Setting the configuration¶

import blendz

Classes in blendz use a Configuration object instance to manage all of their settings. These can be created directly by instantiating the class, and passed to classes that require them using the config keyword argument:

cfg = blendz.Configuration(configuration_option='setting_value')
templates = blendz.fluxes.Templates(config=cfg)

However, constructing the configuration like this is usually not necessary. The photoz class is designed as the only user-facing class and handles the configuration for all of the classes it depends on. Instead, there are two recommended ways of setting the configuration:

Pass keyword arguments to classes¶

The configuration can be set programmatically by passing settings as keyword arguments:

pz = blendz.Photoz(data_path='path/to/data.txt',
                   mag_cols = [1, 2, 3, 4, 5],
                   sigma_cols = [6, 7, 8, 9, 10],
                   ref_band = 2,
                   filters=['sdss/u', 'sdss/g',
                            'sdss/r', 'sdss/i', 'sdss/z'])

Read in a configuration file¶

Configurations can also be read in from a file (or multiple files) by using the config_path keyword argument.

config_path should either be a string of the absolute file path to the configuration file to be read, or a list of strings if you want to read multiple files.

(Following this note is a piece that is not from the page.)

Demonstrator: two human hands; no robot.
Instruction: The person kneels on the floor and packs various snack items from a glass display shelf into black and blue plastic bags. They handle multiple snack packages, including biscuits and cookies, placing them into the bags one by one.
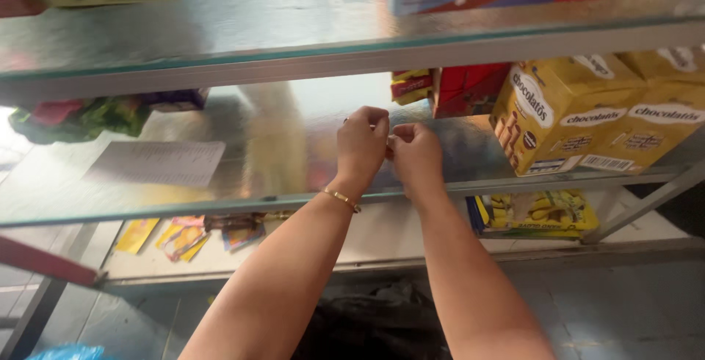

path1 = join(blendz.RESOURCE_PATH, 'config/testRunConfig.txt')
path2 = join(blendz.RESOURCE_PATH, 'config/testDataConfig.txt')

data = blendz.Photoz(config_path=[path1, path2])

Configuration file format¶

Configuration files are INI-style files read using the configparser module of the standard python library. These consist of key = value pairs separated by either a = or : separator. Whitespace around the separator is optional.

A few notes about their format:

Configuration options must be separated into two (case-sensitive) sections, [Run] and [Data]. An explanation of all possible configuration options, split by these sections can be found on the All configuration options page.
Comments can be added to configuration files using #
If you want to use default settings, leave that option out of the coniguration file. Don’t just leave an option blank after the =/: separator.
Multiple configuration files can be loaded at once. While this provides a simple way to separate [Run] and [Data] settings (e.g., for running the same analysis on different datasets), options can be spread over different files however you want, provided that each setting is within its correct section.

An example of a configuration file (leaving some settings as default) is given below.

[Data]

data_path = path/to/datafile.txt
mag_cols = 1, 3, 5, 7, 9
sigma_cols = 2, 4, 6, 8, 10
ref_band = 2
filters = sdss/u, sdss/g, sdss/r, sdss/i, sdss/z
zero_point_errors = 0.01, 0.01, 0.01, 0.01, 0.01


[Run]

z_hi = 2
ref_mag_lo = 20
ref_mag_hi = 32
template_set = BPZ6

Prior calibration¶

If the prior parameters are not set manually by Setting the configuration, they can be estimated using a set of calibration data - unblended sources with photometric fluxes and known spectroscopic redshifts.

The blendz.Photoz.calibrate function just calls the prior-specific calibration function. As a result, if you define your own priors (see Specifying new priors), you will need to write your own calibration function.

The calibration function can be called by creating a Photoz object with configuration set to the calibration data. In this configuration, the prior_parameters option should be set to None.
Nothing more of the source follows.